Problem details:
From the entries that follow, copy every line with the word "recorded".

*** Opening Provided records ***

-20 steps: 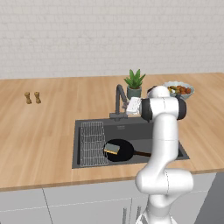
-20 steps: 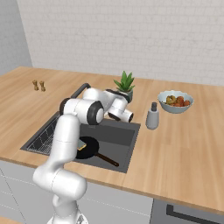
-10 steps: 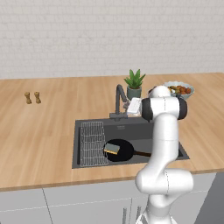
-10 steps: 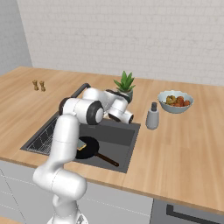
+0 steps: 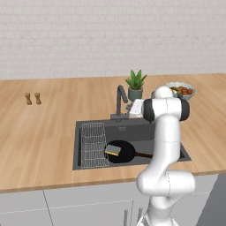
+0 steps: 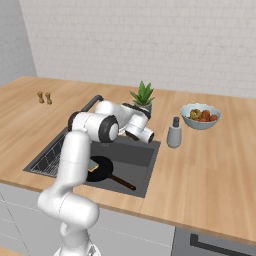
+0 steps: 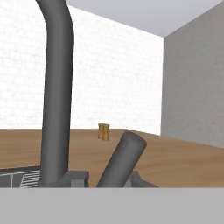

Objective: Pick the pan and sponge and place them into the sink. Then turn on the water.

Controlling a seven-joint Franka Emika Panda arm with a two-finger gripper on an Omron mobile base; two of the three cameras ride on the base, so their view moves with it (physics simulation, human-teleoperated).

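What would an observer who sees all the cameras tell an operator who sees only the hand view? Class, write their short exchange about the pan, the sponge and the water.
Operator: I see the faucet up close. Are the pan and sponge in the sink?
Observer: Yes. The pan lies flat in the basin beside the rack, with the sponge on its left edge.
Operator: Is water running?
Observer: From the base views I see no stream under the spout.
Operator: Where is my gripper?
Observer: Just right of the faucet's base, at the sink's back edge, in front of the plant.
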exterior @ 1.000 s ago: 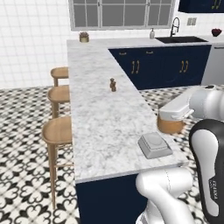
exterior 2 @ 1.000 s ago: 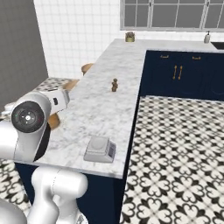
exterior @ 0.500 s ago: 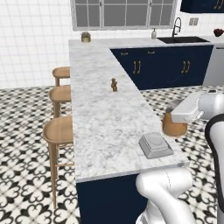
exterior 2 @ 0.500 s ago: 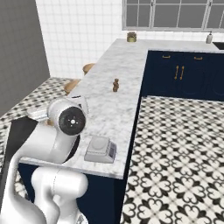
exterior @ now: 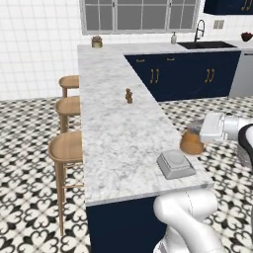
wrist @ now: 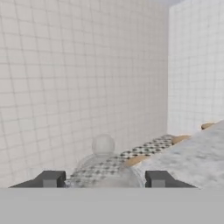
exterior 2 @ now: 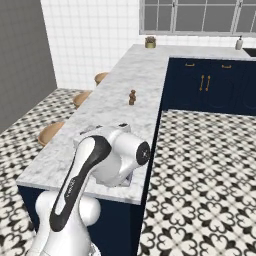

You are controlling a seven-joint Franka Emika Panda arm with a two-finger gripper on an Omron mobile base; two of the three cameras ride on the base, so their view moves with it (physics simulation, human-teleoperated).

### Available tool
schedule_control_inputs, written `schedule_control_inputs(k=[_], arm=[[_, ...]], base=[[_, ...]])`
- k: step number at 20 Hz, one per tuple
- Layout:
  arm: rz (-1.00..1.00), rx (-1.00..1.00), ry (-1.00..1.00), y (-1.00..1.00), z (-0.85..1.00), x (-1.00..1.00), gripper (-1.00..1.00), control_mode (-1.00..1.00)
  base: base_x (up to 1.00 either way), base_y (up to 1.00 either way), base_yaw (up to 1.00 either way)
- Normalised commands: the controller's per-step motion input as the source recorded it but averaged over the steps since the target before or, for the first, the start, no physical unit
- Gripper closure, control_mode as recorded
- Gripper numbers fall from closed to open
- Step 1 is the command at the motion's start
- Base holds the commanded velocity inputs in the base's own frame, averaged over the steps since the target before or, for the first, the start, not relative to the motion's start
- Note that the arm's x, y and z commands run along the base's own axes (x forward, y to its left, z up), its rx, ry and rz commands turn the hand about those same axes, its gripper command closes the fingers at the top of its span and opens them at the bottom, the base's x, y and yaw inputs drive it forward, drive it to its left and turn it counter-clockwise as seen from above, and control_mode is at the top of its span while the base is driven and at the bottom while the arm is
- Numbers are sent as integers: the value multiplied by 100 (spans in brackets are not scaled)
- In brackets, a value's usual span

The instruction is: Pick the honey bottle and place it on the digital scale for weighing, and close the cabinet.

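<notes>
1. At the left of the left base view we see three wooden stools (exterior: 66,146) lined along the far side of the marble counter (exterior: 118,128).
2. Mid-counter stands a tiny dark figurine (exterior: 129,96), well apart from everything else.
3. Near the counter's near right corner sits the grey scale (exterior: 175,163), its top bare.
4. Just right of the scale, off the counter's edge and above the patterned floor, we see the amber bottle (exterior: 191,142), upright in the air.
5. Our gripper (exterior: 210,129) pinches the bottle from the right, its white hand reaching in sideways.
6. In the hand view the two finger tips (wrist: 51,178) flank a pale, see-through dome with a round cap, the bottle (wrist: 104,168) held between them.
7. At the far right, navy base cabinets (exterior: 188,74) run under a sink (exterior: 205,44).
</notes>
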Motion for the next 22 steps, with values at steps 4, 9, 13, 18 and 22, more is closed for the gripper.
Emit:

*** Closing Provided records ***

Response box:
- Normalised commands: the controller's per-step motion input as the source recorded it but averaged over the steps since the target before or, for the first, the start, no physical unit
- Gripper closure, control_mode as recorded

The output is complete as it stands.